ITEM 10. CERTIFICATION:
By signing below I certify that, to the best of my knowledge and belief, the securities referred to above were acquired and are held in the ordinary course of business and were not acquired and are not held for the purpose of or with the effect of changing or influencing the control of the issuer of the securities and were not acquired and are not held in connection with or as a participant in any transaction having that purpose or effect.

SIGNATURE

After reasonable inquiry and to the best of my knowledge and belief, I certify that the information set forth in this statement is true, complete and correct.
February 14, 2012
Date
ADVANTAGE ADVISERS XANTHUS FUND, L.L.C.
/s/ Bryan McKigney

Signature
Bryan McKigney, Authorized Signatory

Name/Title



February 14, 2012
Date
ADVANTAGE ADVISERS MANAGEMENT, L.L.C.
/s/ Bryan McKigney

Signature
Bryan McKigney, Authorized Signatory

Name/Title



February 14, 2012
Date
OPPENHEIMER HOLDINGS INC.
/s/Dennis McNamara

Signature
Dennis McNamara, Authorized Signatory

Name/Title



Attention: Intentional misstatements or omissions of fact constitute Federal criminal violations (see 18 U.S.C. 1001).
CUSIP No.: 521168104
EXHIBIT 1

JOINT ACQUISITION STATEMENT

PURSUANT TO RULE 13d-1(k)

The undersigned acknowledge and agree that the foregoing statement on Schedule 13G is filed on behalf of each of the undersigned and that all subsequent amendments to this statement on Schedule 13G shall be filed on behalf of each of the undersigned without the necessity of filing additional joint acquisition statements.
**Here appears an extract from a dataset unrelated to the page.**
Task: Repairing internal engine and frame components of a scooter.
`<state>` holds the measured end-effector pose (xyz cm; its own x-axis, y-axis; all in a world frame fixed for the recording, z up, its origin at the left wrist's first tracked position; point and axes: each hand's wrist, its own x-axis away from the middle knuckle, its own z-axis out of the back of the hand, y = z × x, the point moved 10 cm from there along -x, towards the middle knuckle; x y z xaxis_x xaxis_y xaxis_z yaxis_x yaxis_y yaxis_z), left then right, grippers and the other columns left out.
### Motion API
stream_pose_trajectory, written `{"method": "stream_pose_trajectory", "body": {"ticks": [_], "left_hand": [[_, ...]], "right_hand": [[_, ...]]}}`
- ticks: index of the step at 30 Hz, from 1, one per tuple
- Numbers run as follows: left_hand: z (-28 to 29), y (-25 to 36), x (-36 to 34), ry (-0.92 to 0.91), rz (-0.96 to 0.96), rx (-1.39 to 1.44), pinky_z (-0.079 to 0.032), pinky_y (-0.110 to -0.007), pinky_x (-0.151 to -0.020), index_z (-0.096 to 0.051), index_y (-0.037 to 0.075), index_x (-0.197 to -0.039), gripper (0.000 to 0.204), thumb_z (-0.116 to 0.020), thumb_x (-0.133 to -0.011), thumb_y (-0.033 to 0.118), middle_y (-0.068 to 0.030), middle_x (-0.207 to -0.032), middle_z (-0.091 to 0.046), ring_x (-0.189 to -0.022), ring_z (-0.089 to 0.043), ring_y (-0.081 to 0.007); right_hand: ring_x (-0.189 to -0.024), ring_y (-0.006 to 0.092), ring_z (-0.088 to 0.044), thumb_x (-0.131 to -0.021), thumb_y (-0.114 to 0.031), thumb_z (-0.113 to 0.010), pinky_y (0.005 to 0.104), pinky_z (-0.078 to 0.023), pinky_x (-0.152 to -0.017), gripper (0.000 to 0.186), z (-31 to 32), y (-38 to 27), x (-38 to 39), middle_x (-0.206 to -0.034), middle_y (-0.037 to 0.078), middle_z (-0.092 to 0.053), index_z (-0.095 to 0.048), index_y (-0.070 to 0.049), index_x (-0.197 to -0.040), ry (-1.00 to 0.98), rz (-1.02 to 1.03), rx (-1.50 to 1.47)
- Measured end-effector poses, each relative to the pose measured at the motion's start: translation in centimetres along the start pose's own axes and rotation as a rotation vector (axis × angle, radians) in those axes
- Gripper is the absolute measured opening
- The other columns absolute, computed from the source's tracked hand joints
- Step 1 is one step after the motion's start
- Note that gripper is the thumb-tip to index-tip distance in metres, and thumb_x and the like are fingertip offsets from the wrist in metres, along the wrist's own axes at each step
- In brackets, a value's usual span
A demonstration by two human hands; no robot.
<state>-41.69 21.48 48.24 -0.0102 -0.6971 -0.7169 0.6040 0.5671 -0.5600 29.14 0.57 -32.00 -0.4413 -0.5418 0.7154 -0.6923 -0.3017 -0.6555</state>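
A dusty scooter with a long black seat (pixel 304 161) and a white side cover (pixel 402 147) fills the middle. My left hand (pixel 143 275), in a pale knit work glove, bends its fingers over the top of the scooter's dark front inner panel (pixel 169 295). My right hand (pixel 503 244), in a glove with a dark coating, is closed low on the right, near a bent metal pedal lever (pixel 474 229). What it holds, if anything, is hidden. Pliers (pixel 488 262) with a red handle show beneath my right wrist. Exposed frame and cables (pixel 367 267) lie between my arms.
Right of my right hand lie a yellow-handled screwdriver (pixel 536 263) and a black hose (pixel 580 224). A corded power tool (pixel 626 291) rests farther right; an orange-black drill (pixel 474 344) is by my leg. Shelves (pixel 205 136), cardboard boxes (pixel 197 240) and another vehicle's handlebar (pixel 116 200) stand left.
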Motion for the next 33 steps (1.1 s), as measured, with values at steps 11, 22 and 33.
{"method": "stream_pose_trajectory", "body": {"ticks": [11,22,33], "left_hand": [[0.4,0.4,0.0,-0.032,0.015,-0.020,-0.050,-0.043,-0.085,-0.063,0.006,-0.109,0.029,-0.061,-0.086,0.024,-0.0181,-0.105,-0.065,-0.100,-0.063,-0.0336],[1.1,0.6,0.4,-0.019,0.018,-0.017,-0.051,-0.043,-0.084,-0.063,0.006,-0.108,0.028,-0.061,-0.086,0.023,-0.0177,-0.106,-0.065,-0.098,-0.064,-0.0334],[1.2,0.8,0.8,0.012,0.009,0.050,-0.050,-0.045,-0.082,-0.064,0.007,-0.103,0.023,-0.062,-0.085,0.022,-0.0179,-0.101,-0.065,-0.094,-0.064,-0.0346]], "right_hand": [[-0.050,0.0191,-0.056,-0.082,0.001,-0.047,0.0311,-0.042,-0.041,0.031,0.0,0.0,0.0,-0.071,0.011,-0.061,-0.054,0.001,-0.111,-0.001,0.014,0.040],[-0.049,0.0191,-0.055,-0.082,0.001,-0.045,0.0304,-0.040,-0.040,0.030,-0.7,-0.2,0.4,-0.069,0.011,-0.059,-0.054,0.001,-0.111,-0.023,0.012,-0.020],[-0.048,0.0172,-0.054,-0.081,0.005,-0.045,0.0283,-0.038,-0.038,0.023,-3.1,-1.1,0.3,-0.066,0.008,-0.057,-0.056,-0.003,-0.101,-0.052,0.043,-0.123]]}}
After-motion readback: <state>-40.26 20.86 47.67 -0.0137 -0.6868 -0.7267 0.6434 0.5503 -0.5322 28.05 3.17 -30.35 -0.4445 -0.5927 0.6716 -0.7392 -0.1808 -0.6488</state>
The undersigned acknowledge that each shall be responsible for the timely filing of such amendments, and for the completeness and accuracy of the information concerning him or it contained therein, but shall not be responsible for the completeness and accuracy of the information concerning the others, except to the extent that he or it knows or has reason to believe that such information is inaccurate.